The victims of the imposed, conscious oblivion were real.  It cost us vibrant debate of our development priorities and credible alternatives to government policy that would have saved us time on the path to development.   Eventually, it became an inescapable truth that the Press, behaving in this way, rendered Ghana bereft of the benefits of rules-based democracy and a vibrant politics. Maybe for these reasons, the sprinkling of occasions when the State-owned press acted as a free press, in the interest of enlightening Ghanaians to act as citizens are rightly celebrated passionately. 

The story of the Press acting against the best interests of a strong democracy, vibrant politics, and accountable leaders continues in Ghana.

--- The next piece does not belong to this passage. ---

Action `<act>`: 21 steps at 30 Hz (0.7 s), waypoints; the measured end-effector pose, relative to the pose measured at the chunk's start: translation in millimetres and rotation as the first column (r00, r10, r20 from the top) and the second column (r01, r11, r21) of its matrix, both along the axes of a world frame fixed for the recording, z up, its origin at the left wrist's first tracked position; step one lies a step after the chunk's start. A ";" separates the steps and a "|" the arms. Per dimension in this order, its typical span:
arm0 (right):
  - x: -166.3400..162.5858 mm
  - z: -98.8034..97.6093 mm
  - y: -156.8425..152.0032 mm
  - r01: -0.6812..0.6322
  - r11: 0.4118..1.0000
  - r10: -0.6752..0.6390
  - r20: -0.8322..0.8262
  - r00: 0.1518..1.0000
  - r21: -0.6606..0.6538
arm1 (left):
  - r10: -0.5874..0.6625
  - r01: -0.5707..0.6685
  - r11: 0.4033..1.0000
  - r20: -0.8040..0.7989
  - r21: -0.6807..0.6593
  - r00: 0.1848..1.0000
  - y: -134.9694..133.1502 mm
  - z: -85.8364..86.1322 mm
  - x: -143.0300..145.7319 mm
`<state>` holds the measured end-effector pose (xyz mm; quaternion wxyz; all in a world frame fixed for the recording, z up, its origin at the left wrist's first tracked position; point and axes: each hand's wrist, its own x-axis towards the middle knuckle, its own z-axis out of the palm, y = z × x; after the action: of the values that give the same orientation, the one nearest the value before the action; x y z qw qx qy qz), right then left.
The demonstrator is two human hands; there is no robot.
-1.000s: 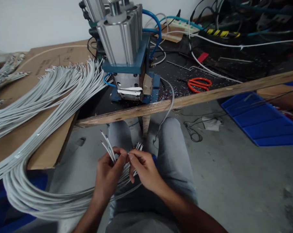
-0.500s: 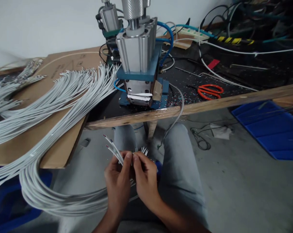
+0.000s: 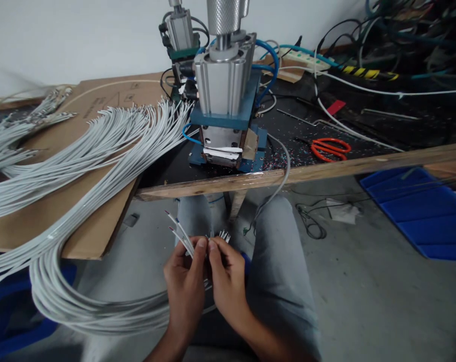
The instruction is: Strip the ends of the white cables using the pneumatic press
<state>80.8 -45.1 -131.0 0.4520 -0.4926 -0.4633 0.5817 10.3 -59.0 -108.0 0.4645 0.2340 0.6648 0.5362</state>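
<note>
My left hand (image 3: 185, 281) is closed on a few white cables (image 3: 178, 232) whose stripped ends stick up to the left. My right hand (image 3: 228, 279) pinches a bundle of white cable ends (image 3: 223, 235) right beside it, thumbs almost touching. Both hands sit over my lap, below the bench edge. The cables loop down to the left into a thick white cable bundle (image 3: 73, 306). A pneumatic press machine (image 3: 226, 95) stands on the bench straight ahead of the hands.
Many white cables (image 3: 80, 151) fan over a cardboard sheet (image 3: 95, 236) on the left. Orange scissors (image 3: 329, 149) lie on the black bench top (image 3: 364, 136). A wooden bench edge (image 3: 326, 171) crosses the view. Blue trays (image 3: 416, 211) lie on the floor, right. Tangled cords fill the back right.
My hands have drawn closer together, thumbs now nearly meeting over the cable ends. The view has tilted up a little, showing more of the machine.
</note>
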 end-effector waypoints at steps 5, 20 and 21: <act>-0.6 -3.3 0.1 -0.014 0.999 0.014 -0.007 1.000 -0.030 | 0.002 -0.002 1.000 0.046 0.012 0.999 -0.5 -3.6 1.1; 63.0 0.3 37.0 -0.803 0.587 0.669 0.497 0.553 0.105 | -0.827 0.802 0.517 -0.415 -0.299 0.378 28.3 32.1 -61.7; 62.6 -1.0 36.1 -0.786 0.610 0.649 0.504 0.570 0.102 | -0.825 0.795 0.520 -0.424 -0.311 0.373 29.7 31.3 -62.4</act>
<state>143.4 -9.0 -132.0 0.1342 -0.2907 -0.7959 0.5138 -52.2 -29.3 -76.7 0.4723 0.6523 0.5772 0.1352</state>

Today, the collaboration with political leaders frequently starts journalists down a slippery slope into corruption and acquiescence.  The ‘party station’, as we have come to know it, is the herald and evidence of the risks to the media in playing their role effectively as agents of development instead of becoming a disruptive and negative element in the development agenda for Ghana.  

The unwillingness of party-allied stations to probe robustly, critique fairly, and if necessary, expose ‘their side’ in news items, editorial pieces, discussion programmes or investigative journalism projects is accepted as norm.  Their focus again is to help their political favorite to keep power.  

The current paradigm promises to make the Press a polarizing feature in our democracy and politics in this age of social media, media syndication, and electronic media.  Our ‘free press’ today, often fails, at a minimum, to ask that seekers of political powers show credible, costed plans that addresses the needs and ambitions of Ghanaian for development, and which lead to transformations and fair opportunities for all. 

Beyond 2020, our Press must decide to make a departure from the partisanship that overlooks failure by leaders, which frustrates transparency in government, and fails to effectively hold favored political and corporate leaders accountable to citizens.